I work through my draft, typing in my hand written comments from my draft and editing them as needed. If I drew a big X over a paragraph on the printed draft, I cut it. If I circled a sentence and drew an arrow to move it to another page, I do so. When I complete a comment, I check it off on my printout with a particular color. If I skip a comment when I’m editing, I circle it on the print draft it with another color, so I will easily identify it as outstanding.

 

 

The two takeaway tools below will assist you in staying on track throughout your revision process. Their purpose is to help you focus on the draft you’re currently revising, with an awareness of how it will develop in later revisions and in a final product.

Easy Win Side Tasks

As you’re working through your comments in Step 2, you will likely notice things you need to research or confirm, such as dates, quotes, or citations. Write a list of these tasks to do later, when you need a break from generating intellectual content and want the easy win of searching a term in an index or Googling a date or rereading a chapter. I often write them on the first page of the printout at the top, but you could do this digitally or on a post-it. 

Incorporate Next Step Plans

If you know that you will need to do at least one more revision before you submit your final draft of your paper, I suggest that you write directions and notes for yourself about what you plan to do in your next revision. You can literally write these within the text of your draft or with a comment function. The purpose in writing directions for next steps is to help you reach a stopping place for your revision, particularly if you’re approaching a deadline or if you feel burnt out. Instead of beating yourself up for not having the time, energy, or focus to complete a particular thing you need more time, energy, or focus to complete, write a note and come back to it later as a separate task.

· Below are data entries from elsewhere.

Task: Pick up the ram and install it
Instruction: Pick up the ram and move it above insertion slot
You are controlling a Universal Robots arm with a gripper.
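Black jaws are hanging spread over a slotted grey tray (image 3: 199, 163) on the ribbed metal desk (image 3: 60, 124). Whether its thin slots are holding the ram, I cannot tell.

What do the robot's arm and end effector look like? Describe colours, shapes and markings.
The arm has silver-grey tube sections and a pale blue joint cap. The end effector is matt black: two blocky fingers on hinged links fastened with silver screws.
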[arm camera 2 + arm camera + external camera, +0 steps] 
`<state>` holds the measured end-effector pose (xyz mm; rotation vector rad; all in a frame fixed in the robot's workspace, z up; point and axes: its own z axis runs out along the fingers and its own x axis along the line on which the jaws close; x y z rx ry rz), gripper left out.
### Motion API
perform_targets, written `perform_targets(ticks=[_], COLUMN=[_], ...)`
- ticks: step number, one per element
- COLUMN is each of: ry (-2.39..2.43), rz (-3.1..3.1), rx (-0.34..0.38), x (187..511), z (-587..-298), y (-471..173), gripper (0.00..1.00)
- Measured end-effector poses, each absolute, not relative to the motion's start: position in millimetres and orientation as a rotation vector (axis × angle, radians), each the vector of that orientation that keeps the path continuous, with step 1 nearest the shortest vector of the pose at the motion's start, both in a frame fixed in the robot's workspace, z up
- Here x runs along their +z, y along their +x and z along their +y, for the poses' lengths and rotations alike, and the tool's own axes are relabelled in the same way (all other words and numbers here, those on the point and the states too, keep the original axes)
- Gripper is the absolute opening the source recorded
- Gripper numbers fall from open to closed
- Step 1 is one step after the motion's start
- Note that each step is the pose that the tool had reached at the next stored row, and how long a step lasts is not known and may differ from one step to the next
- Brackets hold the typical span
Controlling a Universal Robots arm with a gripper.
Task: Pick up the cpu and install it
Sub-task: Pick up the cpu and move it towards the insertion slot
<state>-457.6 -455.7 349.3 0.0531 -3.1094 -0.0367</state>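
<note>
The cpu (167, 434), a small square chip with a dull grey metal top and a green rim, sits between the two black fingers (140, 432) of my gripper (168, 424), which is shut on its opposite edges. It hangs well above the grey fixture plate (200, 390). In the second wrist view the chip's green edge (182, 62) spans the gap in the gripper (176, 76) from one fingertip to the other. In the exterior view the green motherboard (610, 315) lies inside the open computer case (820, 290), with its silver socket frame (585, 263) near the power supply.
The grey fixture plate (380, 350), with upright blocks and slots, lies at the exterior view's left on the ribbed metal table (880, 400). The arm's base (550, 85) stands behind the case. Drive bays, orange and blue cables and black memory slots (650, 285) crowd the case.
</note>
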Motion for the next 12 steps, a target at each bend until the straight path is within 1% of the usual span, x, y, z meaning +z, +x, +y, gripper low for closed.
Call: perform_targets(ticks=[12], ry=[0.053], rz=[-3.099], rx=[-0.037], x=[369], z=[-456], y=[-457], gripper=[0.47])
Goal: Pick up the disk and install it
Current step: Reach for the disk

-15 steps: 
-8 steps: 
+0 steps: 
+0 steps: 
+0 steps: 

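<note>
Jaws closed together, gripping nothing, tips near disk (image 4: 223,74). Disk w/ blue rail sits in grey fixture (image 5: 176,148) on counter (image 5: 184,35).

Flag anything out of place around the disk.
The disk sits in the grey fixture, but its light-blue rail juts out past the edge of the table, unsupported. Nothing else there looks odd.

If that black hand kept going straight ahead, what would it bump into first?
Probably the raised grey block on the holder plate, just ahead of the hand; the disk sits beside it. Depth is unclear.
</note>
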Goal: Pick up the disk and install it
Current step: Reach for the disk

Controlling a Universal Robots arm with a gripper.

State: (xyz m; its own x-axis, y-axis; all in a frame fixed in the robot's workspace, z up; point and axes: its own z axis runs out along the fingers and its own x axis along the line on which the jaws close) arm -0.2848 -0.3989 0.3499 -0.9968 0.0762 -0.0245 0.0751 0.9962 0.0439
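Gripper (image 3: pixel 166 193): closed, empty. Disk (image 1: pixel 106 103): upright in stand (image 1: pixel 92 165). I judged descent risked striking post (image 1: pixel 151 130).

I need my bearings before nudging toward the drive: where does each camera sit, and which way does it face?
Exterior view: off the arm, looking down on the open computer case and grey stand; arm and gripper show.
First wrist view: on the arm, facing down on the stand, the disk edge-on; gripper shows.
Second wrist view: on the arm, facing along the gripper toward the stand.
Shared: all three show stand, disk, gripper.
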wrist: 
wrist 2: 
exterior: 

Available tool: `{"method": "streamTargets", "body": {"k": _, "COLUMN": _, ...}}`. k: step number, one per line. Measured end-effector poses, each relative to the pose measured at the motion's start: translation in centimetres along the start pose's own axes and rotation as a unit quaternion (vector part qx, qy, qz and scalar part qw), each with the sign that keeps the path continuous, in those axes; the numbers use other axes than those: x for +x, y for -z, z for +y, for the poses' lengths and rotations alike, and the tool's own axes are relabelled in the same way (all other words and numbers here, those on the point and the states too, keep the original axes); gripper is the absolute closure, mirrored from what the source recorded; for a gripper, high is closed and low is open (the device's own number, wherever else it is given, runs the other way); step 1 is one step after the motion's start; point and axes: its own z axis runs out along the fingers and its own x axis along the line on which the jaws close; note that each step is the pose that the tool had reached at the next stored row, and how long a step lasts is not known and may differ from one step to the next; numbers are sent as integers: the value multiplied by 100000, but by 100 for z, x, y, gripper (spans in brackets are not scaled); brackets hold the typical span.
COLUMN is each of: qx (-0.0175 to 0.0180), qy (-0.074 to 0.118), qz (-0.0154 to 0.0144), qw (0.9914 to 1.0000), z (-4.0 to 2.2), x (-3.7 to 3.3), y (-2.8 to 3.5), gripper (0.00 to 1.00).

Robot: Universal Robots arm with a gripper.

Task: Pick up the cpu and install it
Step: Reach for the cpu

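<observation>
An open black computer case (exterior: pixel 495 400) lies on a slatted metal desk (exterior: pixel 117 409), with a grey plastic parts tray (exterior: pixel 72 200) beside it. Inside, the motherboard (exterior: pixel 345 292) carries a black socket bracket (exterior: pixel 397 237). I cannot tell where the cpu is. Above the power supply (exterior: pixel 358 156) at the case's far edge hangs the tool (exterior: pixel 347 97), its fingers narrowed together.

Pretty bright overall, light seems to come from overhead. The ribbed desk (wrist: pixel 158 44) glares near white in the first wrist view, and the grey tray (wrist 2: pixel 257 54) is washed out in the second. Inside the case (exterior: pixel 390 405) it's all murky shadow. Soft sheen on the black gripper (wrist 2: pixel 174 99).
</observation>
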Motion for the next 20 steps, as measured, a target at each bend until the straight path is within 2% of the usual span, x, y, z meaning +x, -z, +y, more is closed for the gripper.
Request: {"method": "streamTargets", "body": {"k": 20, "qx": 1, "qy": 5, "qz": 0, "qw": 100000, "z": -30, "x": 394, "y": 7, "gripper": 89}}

I usually write these asides directly in the text of the paper in all caps, starting with “To Do,” in brackets, and highlighted yellow, so there’s no way myself or my evaluator will miss them. Because I put my notes-to-self in brackets, I only have to search for CTRL+F for [ to bounce from one to the next.

If your evaluator is okay with it (and in my experience every evaluator of a draft has been, and actually appreciates seeing your full thought process), you can leave these comments in when you submit the draft for their next comments. Just be sure to tell them that you’ve done so, and let them know how and when you plan to address your own directions.

Here are some examples of things I have written in notes-to-self/evaluator when I submitted revised drafts:

  • Add citation from interview
  • Need to contextualize this with time/location
  • This is something that feminist historiographers have attempted to critique—Provide examples?